▽

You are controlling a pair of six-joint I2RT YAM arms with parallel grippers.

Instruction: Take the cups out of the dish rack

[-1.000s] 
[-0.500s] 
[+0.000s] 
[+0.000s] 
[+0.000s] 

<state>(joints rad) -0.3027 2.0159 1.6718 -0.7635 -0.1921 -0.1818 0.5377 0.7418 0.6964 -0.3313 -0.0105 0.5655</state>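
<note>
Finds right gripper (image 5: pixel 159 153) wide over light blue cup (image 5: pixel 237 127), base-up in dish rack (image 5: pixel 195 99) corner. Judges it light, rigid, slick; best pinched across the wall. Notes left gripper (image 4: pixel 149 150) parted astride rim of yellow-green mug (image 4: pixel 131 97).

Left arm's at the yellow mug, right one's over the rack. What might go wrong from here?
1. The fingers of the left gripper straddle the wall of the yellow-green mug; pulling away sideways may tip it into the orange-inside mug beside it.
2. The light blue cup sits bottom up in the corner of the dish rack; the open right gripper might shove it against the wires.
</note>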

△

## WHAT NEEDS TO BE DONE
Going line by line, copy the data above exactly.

## SOLUTION FOR THIS TASK
You are controlling a pair of six-joint I2RT YAM arms with parallel grippers.

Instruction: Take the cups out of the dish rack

[-1.000s] 
[-0.500s] 
[+0.000s] 
[+0.000s] 
[+0.000s] 

<state>(joints rad) -0.3027 2.0159 1.6718 -0.7635 -0.1921 -0.1818 0.5377 0.7418 0.6964 -0.3313 -0.0105 0.5655</state>
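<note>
Finds right gripper (image 5: pixel 159 153) wide over light blue cup (image 5: pixel 237 127), base-up in dish rack (image 5: pixel 195 99) corner. Judges it light, rigid, slick; best pinched across the wall. Notes left gripper (image 4: pixel 149 150) parted astride rim of yellow-green mug (image 4: pixel 131 97).

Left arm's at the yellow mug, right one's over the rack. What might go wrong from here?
1. The fingers of the left gripper straddle the wall of the yellow-green mug; pulling away sideways may tip it into the orange-inside mug beside it.
2. The light blue cup sits bottom up in the corner of the dish rack; the open right gripper might shove it against the wires.
</note>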

The required output has been given in full.